I don't remember meeting with Huntsman but I'll try be at his Farewell party :beer: .
What time?????


----------



## jcreamer (Mar 6, 2001)

cygnus-x1 said:


> Hey Huntsy ... What do ya call this ??
> 
> 
> 
> ...


Thought that is the way they bought their hats and just grew into them.:redface:


----------



## fishbait (Nov 11, 2005)

papership said:


> I don't remember meeting with Huntsman but I'll try be at his Farewell party :beer: .
> What time?????


Let's plan on meeting there around 7pm. Hopefully, that should give everyone enough time to get out there.


----------



## BubbaBlue (May 11, 2004)

If you're doing this on a Friday, I suggest getting a head count and make reservations if you can.
.


----------



## fishbait (Nov 11, 2005)

BubbaBlue said:


> If you're doing this on a Friday, I suggest getting a head count and make reservations if you can.
> .


Good idea. Who's coming?


----------



## papership (Oct 22, 2006)

Papership is coming  :beer:


----------



## TunaFish (Aug 16, 2001)

Me.


----------



## jcreamer (Mar 6, 2001)

I will be there with guest.


----------



## BubbaBlue (May 11, 2004)

OWTH... 

Me.  
.


----------



## French (Jun 18, 2005)

22nd? I'll be there


----------



## Huntsman (Mar 6, 2003)

Geez.. guess that means I'll have to show up


----------



## Fishbreath (Nov 11, 2004)

Me


----------



## AtlantaKing (Jul 7, 2002)

I'll be there for the show!


----------



## fingersandclaws (Oct 17, 2005)

You know how random my schedule is. It'll depend on staff and big parties. Hopefully I can go . . . I really liked the food there


----------



## Huntsman (Mar 6, 2003)

fingersandclaws said:


> You know how random my schedule is. It'll depend on staff and big parties. Hopefully I can go . . . I really liked the food there


LOSER!!!   

Hey Yul, are you working next weekend, thinking about bring'n the Mrs to the resty...for a relax'n even'n...


----------



## fingersandclaws (Oct 17, 2005)

Huntsman said:


> LOSER!!!
> 
> Hey Yul, are you working next weekend, thinking about bring'n the Mrs to the resty...for a relax'n even'n...
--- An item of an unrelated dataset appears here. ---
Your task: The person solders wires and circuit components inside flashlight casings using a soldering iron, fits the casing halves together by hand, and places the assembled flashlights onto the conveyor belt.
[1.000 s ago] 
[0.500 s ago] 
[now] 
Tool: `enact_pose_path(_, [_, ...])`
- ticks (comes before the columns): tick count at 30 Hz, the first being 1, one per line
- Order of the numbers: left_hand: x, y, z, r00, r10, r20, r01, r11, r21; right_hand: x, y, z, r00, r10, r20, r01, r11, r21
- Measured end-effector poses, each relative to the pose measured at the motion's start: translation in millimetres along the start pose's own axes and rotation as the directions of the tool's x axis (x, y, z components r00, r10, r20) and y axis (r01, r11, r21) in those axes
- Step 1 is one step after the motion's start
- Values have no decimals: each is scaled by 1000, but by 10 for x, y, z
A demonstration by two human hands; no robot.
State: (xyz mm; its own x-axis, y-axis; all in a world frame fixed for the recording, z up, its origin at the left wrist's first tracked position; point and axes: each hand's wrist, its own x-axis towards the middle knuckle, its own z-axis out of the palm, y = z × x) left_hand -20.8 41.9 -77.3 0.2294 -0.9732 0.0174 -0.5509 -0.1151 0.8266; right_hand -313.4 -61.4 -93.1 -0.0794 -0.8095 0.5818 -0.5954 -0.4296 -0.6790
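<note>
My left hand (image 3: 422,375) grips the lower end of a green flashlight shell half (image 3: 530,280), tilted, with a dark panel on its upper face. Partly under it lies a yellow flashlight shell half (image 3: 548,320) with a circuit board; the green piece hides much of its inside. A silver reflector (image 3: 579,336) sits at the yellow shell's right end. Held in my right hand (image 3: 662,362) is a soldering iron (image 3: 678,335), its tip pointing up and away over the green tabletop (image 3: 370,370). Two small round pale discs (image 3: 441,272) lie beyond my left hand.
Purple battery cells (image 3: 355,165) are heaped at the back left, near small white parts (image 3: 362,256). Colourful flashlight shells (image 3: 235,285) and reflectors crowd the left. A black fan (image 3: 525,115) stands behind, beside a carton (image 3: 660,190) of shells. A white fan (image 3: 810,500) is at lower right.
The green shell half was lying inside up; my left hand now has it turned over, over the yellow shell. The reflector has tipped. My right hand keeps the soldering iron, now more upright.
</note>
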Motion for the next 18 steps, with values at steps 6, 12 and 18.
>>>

Cool. Depends on if there are fish to be caught  I'll make sure to tell my staff to take real good care of the dark fella with the shiny head


----------



## Huntsman (Mar 6, 2003)

fingersandclaws said:


> Cool. Depends on if there are fish to be caught  I'll make sure to tell my staff to take real good care of the dark fella with the shiny head


Just make sure you're standing on a bar stool because I know your short arse can't look them straight in the eye to convey your message...


----------



## KT_UMCP (Oct 11, 2005)

you WBB boyz should be headed up here to Jersey. They are catching some doormat flukes. They are all over as well as chomper blues, hog stripers, porgies are showing up and guarantee a keeper size tog each (only allowed one keeper per day right now . Easy to catch here at the shark river inlet (my secret honey hole).

From what I have been reading AI is just too much of a hit or miss for the drive. For the same drive come to NJ and I will put you on the fish. Belmar--->Point Pleasant----->Raritan Bay-----> and last stop Sandy Hook just on the other side of Raritan. If you don't bring "SOME" fish home sell your gear and call it quits. Pkus some sweet eye candy. Now that is too good to pass up isn't it??? Tell me when in advnace so I can ask for a couple days off. If you guys can come down on the weekday even better.


----------



## lipyanker (May 31, 2006)

KT

ummmmmm! food for thought


----------



## KT_UMCP (Oct 11, 2005)

Well alright maybe I was just a bit anxious to get out there from all the reports of good catches from shore I have been reading in "In Fisherman" mag as well as Fishermen's den and Alex's B&T. Apparently, fish are being caught from Barnegat to Raritan.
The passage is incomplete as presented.